FIG. 1 schematically illustrates an AC electric field fingerprint sensor;

FIG. 2 schematically illustrates a DC capacitive fingerprint sensor;

FIG. 3 schematically illustrates a thermal swipe fingerprint sensor;

FIG. 4 schematically illustrates the structure of a fingerprint sensor according to a preferred embodiment of the invention;

FIGS. 5A through 5C illustrate various electrode patterns formed in a unit sensor shown in FIG. 2;

FIG. 6 illustrates an equivalent circuit of the unit sensor shown in FIG. 4;

FIG. 7 illustrates the equivalent circuit of the unit sensor shown in FIG. 4 in contact with a peak of a fingerprint;

FIG. 8 illustrates a fingerprint sensor according to a first embodiment of the present invention shown in FIG. 4;

FIG. 9 illustrates a fingerprint sensor according to a second embodiment of the present invention shown in FIG. 4;

FIGS. 10A through 10D illustrate a fabrication method of fingerprint sensors according to a preferred embodiment of the present invention;

FIG. 11 is a sectional view schematically illustrating the structure of a fingerprint sensor according to a second preferred embodiment of the present invention; and

FIGS. 12A through 12E are sectional views illustrating a fabrication method of fingerprint sensors according to the second preferred embodiment of the present invention.

DETAILED DESCRIPTION OF THE INVENTION

Reference will now be made in detail to the preferred embodiments of the present invention, examples of which are illustrated in the accompanying drawings. Wherever possible, the same reference numbers will be used throughout the drawings to refer to the same or like parts.

FIG. 4 schematically illustrates the structure of a fingerprint sensor according to a preferred embodiment of the invention. As shown in FIG. 4, the fingerprint sensor of the invention includes a number of unit sensors 30 arranged in an n×n array or matrix, in which a sensor array 20 having electrode patterns for sensing fingerprint is provided in each unit sensor 30.

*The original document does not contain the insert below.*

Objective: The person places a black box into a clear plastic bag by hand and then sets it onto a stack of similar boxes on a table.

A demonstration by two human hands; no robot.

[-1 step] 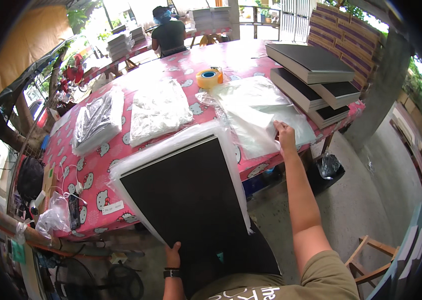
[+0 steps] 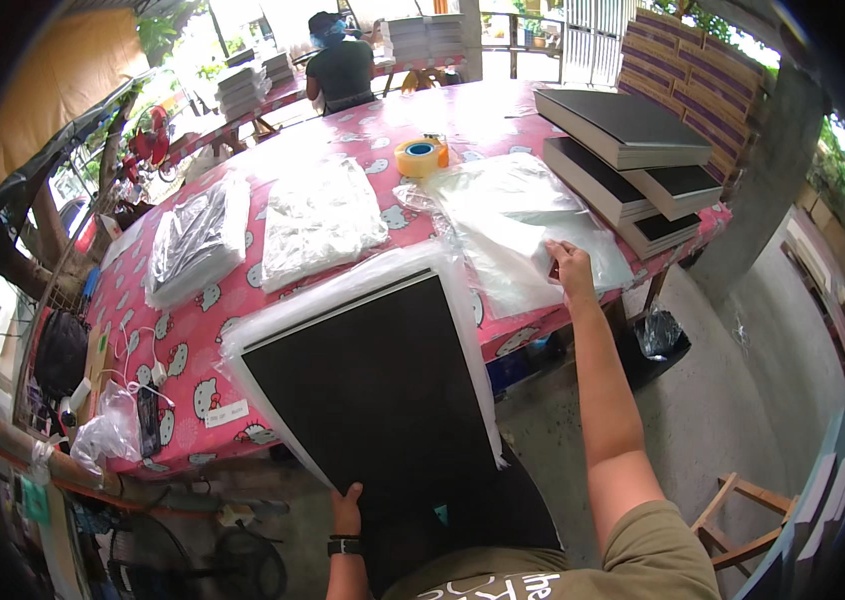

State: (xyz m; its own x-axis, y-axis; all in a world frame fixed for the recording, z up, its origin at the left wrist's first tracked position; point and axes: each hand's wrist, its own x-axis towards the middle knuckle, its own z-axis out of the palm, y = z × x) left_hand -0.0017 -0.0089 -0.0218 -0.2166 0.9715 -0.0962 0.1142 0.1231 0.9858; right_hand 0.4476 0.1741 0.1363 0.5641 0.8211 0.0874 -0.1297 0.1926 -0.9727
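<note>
Left hand (image 2: 348, 512): fingers grip the near edge of the black-faced slab (image 2: 368, 365), its far end over the tabletop (image 2: 193, 335), plastic at its borders, top face uncovered. Right hand (image 2: 570, 272): fingers pinch the clear plastic sheets (image 2: 503, 210). Left bundle (image 2: 198, 240): covered in plastic. Right black-covered stack (image 2: 628, 125): bare.

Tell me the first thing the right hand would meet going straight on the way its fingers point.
Most likely the clear plastic bags on the table: the fingertips of the right hand are already at them, pointing forward and slightly left. Whether they touch is hard to judge.
</note>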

A fingerprint sensor system may include the sensor array and a drive unit for outputting a signal in response to an impedance signal detected by the electrode patterns.

A unit sensor is typically sized in the order of 50×50 μm² to realize a resolution of at least 500 dpi.

FIGS. 5A through 5C illustrate various electrode patterns formed in a unit sensor shown in FIG. 2. As shown in FIGS. 5A to 5C, the unit sensor 30 may be provided with electrode patterns for example in the form of open comb type, closed comb type and specifically patterned electrode patterns.

As shown in FIG. 5A, open comb type electrode patterns include first and second ports 31 and 32 opposed to each other, in which each of the first and second ports 31 and 32 has a number of fingers 31a or 32a. That is, the fingers 31a of the first port 31 are opposed to and alternate with the fingers 32a of the second port 32. The fingers 31a of the first port 31 are also uniformly spaced from the fingers 32a of the second port 32, respectively. Preferably, both of the fingers 31a of the first port 31 and the fingers 32a of the second port 32 have the same length.

As shown in FIG. 5B, closed comb type electrode patterns include a first port 33 having a number of fingers 33a oriented inward and a second port 34 having a number of fingers 34a oriented outward. The fingers 33a of the first port 33 are extended inward from both sides of the first port 33, and the fingers 34a of the second port 34 are extended outward from both sides of the second port 34. The fingers 33a of the first port 33 are opposed to and alternate with the fingers 34a of the second port 34. The fingers 33a of the first port 33 are uniformly spaced from the fingers 34a of the second port 34, respectively. Preferably, both of the fingers 33a of the first port 33 and the fingers 34a of the second port 34 have the same length.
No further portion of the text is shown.